Biomass-derived 3D hierarchical Zr-based tubular magnetomotors with peroxidase-like properties for selective colorimetric detection and specific decontamination of glyphosate at neutral pH

Abstract

Multifunctional micro/nanomotors that can sensitively detect and rapidly remove pollutants have attracted growing attention in environmental monitoring and remediation. Herein, we present a bioinspired hierarchical ZrO₂/MnFe₂O₄/FeZr-MOF tubular magnetomotor with peroxidase-like activity as an active and smart platform for simultaneous colorimetric detection and specific purification of trace hazardous glyphosate under neutral conditions in complex environmental matrices.
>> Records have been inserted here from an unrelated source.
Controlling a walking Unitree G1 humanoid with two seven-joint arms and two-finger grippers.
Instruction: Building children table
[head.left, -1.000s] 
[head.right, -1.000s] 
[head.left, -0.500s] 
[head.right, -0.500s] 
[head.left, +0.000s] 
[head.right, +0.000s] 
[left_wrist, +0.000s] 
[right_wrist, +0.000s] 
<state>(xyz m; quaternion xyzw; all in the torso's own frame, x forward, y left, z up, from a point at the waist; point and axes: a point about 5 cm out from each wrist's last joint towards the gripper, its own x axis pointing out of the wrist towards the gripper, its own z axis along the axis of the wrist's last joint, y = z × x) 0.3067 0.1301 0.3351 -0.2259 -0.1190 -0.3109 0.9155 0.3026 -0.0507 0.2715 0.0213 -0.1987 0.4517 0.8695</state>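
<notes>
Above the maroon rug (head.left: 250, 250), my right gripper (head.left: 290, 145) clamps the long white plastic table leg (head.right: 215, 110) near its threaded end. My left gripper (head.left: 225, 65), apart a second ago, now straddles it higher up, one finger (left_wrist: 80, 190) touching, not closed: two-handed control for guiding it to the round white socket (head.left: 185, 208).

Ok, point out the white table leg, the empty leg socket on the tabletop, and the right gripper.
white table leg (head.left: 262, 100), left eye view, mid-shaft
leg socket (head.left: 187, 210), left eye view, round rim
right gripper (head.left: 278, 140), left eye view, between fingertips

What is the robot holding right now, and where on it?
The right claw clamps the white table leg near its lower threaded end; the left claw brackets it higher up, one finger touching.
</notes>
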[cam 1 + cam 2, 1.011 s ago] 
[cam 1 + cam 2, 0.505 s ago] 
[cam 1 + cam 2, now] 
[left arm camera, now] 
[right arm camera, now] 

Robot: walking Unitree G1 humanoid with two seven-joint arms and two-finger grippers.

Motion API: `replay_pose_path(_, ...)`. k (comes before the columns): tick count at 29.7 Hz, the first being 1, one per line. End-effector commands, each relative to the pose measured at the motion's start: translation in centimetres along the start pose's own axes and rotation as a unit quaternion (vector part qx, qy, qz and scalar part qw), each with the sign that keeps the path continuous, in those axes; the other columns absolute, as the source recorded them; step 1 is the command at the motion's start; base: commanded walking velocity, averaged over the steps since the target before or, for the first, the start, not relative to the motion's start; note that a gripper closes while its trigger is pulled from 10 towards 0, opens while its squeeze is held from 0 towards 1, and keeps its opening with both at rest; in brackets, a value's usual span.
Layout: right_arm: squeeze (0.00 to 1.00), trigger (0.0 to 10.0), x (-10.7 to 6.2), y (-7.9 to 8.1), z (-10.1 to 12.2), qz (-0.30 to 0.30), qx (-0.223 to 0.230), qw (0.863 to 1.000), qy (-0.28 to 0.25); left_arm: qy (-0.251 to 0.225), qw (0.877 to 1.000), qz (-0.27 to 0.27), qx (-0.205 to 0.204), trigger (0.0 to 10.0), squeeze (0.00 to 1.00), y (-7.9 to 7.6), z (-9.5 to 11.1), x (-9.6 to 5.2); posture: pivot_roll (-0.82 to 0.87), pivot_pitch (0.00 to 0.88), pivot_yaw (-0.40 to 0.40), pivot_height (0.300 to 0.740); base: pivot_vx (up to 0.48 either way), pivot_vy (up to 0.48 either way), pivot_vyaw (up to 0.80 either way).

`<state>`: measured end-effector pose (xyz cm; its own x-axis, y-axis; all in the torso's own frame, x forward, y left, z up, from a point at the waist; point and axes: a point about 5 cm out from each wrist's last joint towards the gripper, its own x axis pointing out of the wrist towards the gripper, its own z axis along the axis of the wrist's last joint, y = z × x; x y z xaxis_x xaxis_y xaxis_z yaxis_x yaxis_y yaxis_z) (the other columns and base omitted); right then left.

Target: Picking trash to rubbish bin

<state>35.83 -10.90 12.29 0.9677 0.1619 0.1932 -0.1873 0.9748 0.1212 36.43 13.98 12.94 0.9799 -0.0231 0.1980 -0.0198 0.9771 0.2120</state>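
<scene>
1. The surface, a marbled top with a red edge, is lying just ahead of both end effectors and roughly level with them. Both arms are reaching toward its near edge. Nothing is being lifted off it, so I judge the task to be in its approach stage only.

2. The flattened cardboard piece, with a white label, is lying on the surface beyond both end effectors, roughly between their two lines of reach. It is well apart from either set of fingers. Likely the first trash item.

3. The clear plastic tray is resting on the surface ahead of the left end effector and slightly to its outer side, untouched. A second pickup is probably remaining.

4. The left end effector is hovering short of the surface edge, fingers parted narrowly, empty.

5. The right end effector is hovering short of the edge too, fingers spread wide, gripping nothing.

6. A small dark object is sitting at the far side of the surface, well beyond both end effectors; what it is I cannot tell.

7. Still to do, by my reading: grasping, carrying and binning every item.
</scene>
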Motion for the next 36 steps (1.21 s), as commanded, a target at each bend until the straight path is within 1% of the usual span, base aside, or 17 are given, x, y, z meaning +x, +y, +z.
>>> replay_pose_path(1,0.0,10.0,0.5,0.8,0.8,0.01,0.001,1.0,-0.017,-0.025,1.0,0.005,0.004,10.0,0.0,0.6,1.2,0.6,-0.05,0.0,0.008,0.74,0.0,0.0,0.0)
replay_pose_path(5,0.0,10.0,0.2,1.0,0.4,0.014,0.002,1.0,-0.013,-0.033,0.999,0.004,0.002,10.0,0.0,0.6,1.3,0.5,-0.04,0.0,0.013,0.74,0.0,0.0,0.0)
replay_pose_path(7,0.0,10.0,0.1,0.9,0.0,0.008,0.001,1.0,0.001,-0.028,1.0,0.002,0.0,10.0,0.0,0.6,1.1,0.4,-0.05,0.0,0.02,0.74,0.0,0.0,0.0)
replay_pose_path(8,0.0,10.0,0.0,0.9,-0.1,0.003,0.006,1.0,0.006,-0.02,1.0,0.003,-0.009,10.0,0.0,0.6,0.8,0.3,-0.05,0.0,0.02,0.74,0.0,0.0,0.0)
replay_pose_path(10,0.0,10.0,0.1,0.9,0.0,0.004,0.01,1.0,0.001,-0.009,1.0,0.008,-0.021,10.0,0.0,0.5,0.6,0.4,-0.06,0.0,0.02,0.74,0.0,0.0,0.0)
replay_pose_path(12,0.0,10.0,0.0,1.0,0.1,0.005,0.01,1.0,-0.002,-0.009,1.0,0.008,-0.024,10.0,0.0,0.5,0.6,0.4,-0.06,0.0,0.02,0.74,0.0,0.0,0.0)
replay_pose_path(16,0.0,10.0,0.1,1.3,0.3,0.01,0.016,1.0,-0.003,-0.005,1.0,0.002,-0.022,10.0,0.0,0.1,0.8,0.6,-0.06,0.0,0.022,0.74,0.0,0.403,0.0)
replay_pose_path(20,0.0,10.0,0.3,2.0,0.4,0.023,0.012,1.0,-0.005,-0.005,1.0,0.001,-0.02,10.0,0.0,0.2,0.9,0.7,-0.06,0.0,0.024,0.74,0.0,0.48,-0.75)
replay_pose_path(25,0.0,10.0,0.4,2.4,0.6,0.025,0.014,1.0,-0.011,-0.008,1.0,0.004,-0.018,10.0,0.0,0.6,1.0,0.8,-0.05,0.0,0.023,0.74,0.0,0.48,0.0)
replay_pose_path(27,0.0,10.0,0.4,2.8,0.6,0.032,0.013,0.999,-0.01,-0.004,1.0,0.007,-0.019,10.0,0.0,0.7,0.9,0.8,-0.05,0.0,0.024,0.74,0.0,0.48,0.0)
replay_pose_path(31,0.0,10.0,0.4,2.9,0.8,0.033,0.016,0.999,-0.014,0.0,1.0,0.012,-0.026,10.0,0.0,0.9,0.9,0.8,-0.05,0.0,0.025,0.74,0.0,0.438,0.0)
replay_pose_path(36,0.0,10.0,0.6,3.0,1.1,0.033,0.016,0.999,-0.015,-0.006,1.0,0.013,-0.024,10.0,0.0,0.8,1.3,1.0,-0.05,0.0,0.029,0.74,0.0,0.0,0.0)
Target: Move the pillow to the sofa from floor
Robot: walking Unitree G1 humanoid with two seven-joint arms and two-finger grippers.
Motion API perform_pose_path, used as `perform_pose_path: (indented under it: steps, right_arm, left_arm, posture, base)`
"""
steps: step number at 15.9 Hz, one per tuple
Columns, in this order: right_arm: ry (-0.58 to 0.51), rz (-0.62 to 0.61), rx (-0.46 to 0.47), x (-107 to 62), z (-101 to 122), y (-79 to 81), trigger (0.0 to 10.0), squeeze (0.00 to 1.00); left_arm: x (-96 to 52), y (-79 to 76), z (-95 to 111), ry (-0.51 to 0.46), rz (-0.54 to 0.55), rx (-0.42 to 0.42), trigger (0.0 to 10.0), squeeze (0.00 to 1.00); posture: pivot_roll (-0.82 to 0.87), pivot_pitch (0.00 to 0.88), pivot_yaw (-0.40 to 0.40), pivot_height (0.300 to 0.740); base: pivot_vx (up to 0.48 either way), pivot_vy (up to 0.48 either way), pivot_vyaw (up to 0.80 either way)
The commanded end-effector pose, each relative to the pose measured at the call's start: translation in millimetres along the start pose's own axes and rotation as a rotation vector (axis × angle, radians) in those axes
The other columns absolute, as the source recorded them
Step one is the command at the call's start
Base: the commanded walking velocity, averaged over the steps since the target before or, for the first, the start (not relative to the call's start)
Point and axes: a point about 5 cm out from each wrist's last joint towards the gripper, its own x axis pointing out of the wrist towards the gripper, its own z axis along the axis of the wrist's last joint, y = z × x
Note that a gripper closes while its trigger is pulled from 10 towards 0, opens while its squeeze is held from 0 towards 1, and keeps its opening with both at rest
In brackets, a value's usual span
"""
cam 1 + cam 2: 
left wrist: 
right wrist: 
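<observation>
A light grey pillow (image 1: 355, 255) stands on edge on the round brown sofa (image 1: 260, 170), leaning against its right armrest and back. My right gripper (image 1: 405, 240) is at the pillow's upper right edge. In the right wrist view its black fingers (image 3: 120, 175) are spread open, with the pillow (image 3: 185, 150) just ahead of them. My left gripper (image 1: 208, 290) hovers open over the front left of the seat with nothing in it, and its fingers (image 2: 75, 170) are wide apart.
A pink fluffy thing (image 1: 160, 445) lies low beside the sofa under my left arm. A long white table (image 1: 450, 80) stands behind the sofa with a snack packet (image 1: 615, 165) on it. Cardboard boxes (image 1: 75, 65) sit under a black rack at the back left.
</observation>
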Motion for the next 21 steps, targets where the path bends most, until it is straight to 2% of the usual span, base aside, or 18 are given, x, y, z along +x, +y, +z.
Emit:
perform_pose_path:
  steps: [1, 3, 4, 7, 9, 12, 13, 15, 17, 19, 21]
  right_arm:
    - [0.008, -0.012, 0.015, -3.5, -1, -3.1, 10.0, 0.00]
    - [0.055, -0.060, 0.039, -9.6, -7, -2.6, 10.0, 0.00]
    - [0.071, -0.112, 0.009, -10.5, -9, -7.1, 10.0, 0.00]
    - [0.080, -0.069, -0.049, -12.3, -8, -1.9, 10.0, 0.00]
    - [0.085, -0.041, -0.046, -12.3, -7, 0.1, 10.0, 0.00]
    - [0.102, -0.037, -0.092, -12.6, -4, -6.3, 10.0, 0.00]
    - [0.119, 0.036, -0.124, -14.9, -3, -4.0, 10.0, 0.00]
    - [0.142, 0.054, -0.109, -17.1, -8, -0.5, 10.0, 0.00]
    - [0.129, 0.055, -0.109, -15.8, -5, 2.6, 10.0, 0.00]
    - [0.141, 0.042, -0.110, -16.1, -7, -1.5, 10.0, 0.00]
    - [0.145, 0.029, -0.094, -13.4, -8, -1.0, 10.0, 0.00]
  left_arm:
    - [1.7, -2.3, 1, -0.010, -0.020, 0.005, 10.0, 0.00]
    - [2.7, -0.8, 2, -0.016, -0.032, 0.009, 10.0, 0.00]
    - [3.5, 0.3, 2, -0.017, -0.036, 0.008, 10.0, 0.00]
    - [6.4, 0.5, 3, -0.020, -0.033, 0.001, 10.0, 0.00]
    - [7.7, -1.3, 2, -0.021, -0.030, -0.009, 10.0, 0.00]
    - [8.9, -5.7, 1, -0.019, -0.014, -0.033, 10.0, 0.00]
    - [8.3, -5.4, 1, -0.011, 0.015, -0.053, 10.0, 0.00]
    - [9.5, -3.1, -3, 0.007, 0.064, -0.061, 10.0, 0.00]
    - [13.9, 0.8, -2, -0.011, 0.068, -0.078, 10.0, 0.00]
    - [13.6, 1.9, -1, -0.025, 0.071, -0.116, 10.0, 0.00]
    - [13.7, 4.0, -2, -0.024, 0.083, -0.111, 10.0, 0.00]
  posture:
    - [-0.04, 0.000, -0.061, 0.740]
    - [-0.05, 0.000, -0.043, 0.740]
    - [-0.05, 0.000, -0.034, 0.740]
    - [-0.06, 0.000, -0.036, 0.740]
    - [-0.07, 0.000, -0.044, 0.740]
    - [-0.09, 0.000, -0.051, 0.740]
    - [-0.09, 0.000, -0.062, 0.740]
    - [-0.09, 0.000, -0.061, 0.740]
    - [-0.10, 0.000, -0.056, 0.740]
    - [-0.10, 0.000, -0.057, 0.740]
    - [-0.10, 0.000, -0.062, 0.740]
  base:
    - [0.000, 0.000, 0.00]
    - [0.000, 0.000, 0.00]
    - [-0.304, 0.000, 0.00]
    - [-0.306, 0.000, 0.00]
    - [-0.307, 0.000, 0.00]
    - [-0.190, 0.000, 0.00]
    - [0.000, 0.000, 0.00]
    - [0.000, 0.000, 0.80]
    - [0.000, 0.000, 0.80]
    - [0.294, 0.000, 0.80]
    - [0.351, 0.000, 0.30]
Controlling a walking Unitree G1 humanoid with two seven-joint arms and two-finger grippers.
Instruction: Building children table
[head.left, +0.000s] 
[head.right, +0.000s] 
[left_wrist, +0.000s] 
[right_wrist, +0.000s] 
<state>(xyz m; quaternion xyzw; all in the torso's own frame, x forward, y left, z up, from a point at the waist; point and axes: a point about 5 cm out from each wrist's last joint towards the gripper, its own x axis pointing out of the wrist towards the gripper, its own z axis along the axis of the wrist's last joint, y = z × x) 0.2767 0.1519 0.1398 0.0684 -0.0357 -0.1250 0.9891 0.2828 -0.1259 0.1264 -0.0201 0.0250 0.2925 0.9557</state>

The well-designed Zr-containing micromotors were composed of ZrO₂ microtubes acting as a support and MnFe₂O₄ nanosheets functioning as a catalyst and magnetic guide, as well as FeZr-MOF octahedrons with intrinsic peroxidase-like activity, constructing a unique hierarchical architecture with abundant exposed reactive sites. The chemically powered microrobots could autonomously move in a circle-like motion pattern via O₂ bubbles generated from the MnFe₂O₄-catalyzed decomposition of H₂O₂ with a velocity of 101.6 ± 10.2 μm s⁻¹ in 5% H₂O₂. Benefiting from the combination of autonomous motion, the powerful affinity between Zr–O clusters and phosphate groups, and the robust peroxidase-like activity, the resulting dynamic Zr-based micromotors achieve the specific capture and adsorption of glyphosate with a LOD of 0.05 mg mL⁻¹ and a maximum adsorption capacity of 313.5 mg g⁻¹. In particular, the microdevices enabled the colorimetric detection of glyphosate at neutral pH, which may be ascribed to the acidic microenvironment generated from the oxygen-containing groups in the micromotors. This study provides a promising pathway for the rational construction of multifunctional microcleaners for simultaneous determination and removal of organic pollutants from wastewater.